Work order: Starting with the line that holds "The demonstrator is", copy out each remaining line of the listing below, up to and including the last one, and include nothing else.

Raw data:

▼

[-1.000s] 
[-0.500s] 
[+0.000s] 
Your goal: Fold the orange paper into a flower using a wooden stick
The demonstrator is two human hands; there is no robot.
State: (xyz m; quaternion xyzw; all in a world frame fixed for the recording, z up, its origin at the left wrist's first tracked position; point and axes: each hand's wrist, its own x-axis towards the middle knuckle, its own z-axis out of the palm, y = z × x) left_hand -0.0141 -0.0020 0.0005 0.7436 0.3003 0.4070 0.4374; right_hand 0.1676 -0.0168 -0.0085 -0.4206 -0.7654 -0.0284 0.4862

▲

Exercise solution:
The demonstrator is two human hands; there is no robot.
State: (xyz m; quaternion xyzw; all in a world frame fixed for the recording, z up, its origin at the left wrist's first tracked position; point and axes: each hand's wrist, its own x-axis towards the middle knuckle, its own z-axis out of the palm, y = z × x) left_hand -0.0141 -0.0020 0.0005 0.7436 0.3003 0.4070 0.4374; right_hand 0.1676 -0.0168 -0.0085 -0.4206 -0.7654 -0.0284 0.4862

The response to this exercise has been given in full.